Nairobi Initiation 4: “We Ate Bread With Sirua!”

If you are reading this,you must have read part 1-3. Thank you for sticking with me. This is a true story and I have evoked nostalgia in some of my friends, and anger or shame or whatever in others. I am just Frank.

Where were we last time? Yes,we had to leave the house we knew as Mwanyenye- we knew only the house girl’s name because everyone in the house used to call her so loudly in Kisii,even in the middle of the night, to pass a glass of water. Poor Mwanyenye. What do people think house girls are, slaves?

Anyway,let’s move on,we had more problems than her. When we left, we had no place to go, not even an idea. We just carried all our property in one sweep. Only the mattress was stress, really.

We decided to split for some time, Kero going to a friend living in UoN hostels, and I moving to my childhood best friend, Alex,also living in hostels- Railway Training Institute in South B. The plan was just to crash in for some time as we redrew plans. Alex lived in a standard hostel room with 3 roommates… We would share his small upper double decker bed.

Saved by a prostitute

South B is too far for someone without fare,going to class in town. I would miss the first lesson almost always. In the evenings, I would walk back to save some money.

Life was tough to me but even tougher for Kero. His village friends, who he was crashing with started avoiding him. They would lock up their room and disappear, leaving him to seek out other people in the middle of the night. The Helb-Powered rich campus kids were a different kind of cloth. They would force him to go out to clubs with them because they couldn’t trust him with their rooms! On one such night, he was down with malaria but they still wouldn’t leave him in the hostel, they accused him of stealing their drinks. Kero was beaten up by the bouncers and thrown out of the club, literally bounced off the stairs! He was saved by a prostitute.

Kero, then. Who would take such a boy to a club, and beat him up?

One evening, I arrived at RTI as usual, sauntering into the room looking for Alex. One of the roommates borrowed my phone(I had one of the most expensive smartphones then, a Nokia 6600, I had redeemed from dad after he was unable to use it) and all three of them stood up.

“You stole my phone in the morning” said the guy with an accented, ghostly, irritating voice(Okay, I hate him)

“What?” 

I was bewildered. Nobody had ever suspected me of theft since I was a kid. And now these people were accusing me of stealing a phone!

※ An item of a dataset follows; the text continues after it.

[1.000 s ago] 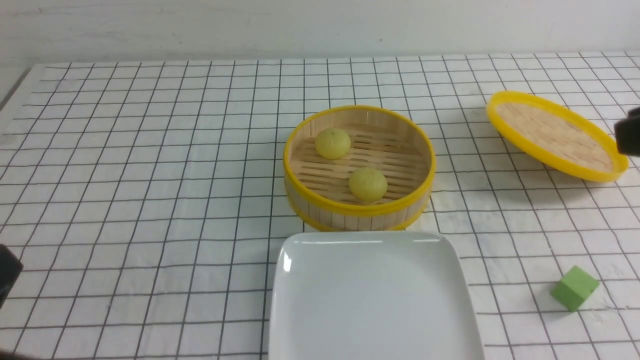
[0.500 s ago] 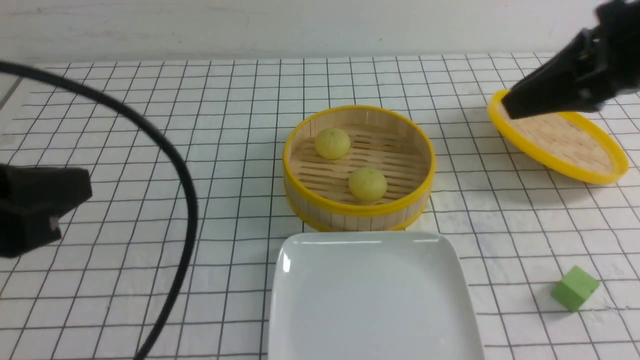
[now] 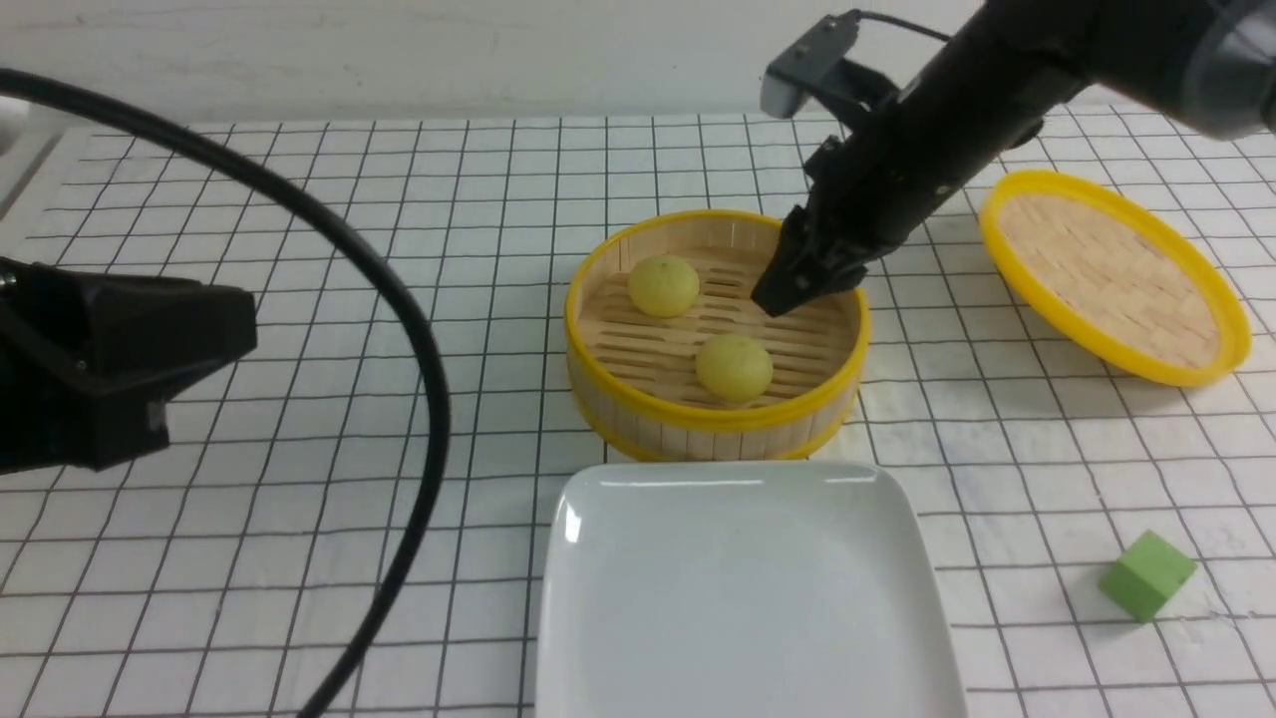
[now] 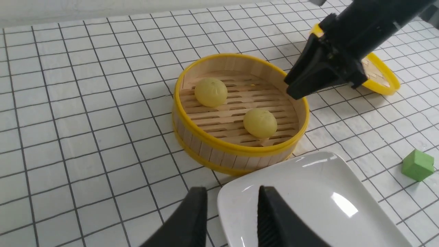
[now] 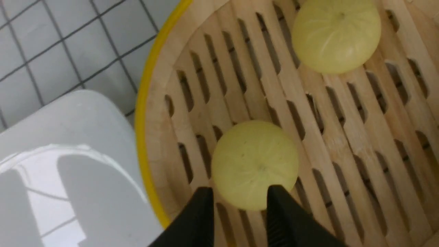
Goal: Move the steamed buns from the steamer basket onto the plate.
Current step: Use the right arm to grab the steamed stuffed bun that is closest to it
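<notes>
Two pale yellow-green steamed buns lie in the round bamboo steamer basket (image 3: 698, 431), one at the back left (image 3: 663, 285) and one near the front (image 3: 734, 368). The white plate (image 3: 743, 598) sits just in front of the basket with nothing on it. My right gripper (image 3: 776, 299) hangs over the basket's right side, above and beside the front bun (image 5: 254, 164). It is open, and the bun lies just past its fingertips, not between them. My left gripper (image 4: 232, 192) is open and holds nothing. It hovers low over the plate's near left corner (image 4: 240, 192).
A shallow yellow-rimmed woven lid (image 3: 1112, 274) lies to the right of the basket. A green cube (image 3: 1146, 575) sits at the front right. A black cable (image 3: 399, 329) arcs across the left of the front view. A checked cloth (image 3: 299, 199) covers the table.
My right arm swung in from the far right, past the lid, to above the basket. My left arm came further into view at the left. Buns, basket and plate stayed put.
</notes>
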Controlling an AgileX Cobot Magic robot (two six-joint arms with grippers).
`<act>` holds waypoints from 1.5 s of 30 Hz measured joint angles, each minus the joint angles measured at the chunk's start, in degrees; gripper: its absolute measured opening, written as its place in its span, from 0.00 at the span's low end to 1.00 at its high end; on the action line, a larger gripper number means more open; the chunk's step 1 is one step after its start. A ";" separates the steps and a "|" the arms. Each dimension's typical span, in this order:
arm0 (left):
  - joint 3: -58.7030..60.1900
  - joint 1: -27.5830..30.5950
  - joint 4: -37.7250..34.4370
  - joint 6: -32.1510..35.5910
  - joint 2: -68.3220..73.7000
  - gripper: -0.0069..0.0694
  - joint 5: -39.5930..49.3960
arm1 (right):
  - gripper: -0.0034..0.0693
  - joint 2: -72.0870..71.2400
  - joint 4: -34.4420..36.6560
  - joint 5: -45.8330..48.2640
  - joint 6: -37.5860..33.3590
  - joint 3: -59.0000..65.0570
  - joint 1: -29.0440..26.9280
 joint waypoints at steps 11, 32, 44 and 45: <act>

“Yes. You were the only one in the room when we left for breakfast”

“You left your college and came to ours to be a thief?”

Wanted by Police 

I was surrounded, cornered, intimidated. I had been accused, prosecuted and judged in this kanjo-like kangaroo court. Did you know, if you are arrested by Nairobi Askaris you have no rights in their courts? Whatever you are charged with is what you did! And this was worse than the kanjo court. Mob justice is real.

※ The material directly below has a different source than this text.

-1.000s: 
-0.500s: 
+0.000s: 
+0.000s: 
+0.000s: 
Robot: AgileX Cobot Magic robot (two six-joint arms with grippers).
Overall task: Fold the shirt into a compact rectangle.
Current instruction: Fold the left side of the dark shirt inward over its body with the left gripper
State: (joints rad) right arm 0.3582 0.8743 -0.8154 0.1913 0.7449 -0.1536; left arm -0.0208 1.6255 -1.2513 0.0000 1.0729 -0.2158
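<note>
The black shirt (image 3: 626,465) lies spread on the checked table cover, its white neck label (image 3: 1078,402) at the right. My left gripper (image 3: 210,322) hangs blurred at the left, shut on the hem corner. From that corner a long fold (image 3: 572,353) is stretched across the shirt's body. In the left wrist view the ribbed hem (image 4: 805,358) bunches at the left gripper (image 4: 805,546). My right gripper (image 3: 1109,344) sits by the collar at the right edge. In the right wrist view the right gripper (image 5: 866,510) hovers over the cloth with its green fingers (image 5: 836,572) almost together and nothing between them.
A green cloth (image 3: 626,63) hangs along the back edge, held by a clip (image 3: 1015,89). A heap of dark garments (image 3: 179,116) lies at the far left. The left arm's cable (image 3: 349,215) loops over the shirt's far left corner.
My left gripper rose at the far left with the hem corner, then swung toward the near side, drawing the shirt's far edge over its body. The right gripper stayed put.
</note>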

Alex came to my rescue like Superman. When he met me captured, he went on a rampage. He is a typical Meru, always carried a small dagger. The moment he brandished it, everyone left the scene! He started pulling out wires, overturning beds, throwing suitcases out the window, screaming like a lunatic. I had to forget my troubles for a moment and try to reason with him.

The roommates had left with my phone. Later in the night Alex demanded for it and was told I would have to pay for the stolen phone if I was to get mine back. He went on another rampage….a physical one in the middle of the night. Pure drama. I had to figure out a way to get Sh. 4,000 for another phone, somehow, not without telling them that my grandfather was a supreme medicine man, who would ensure justice was served. Someone would eat grass.

Anyway, I hustled some moneybfrom relatives and paid the phone back-In life, you get punished several times for things you didn’t do.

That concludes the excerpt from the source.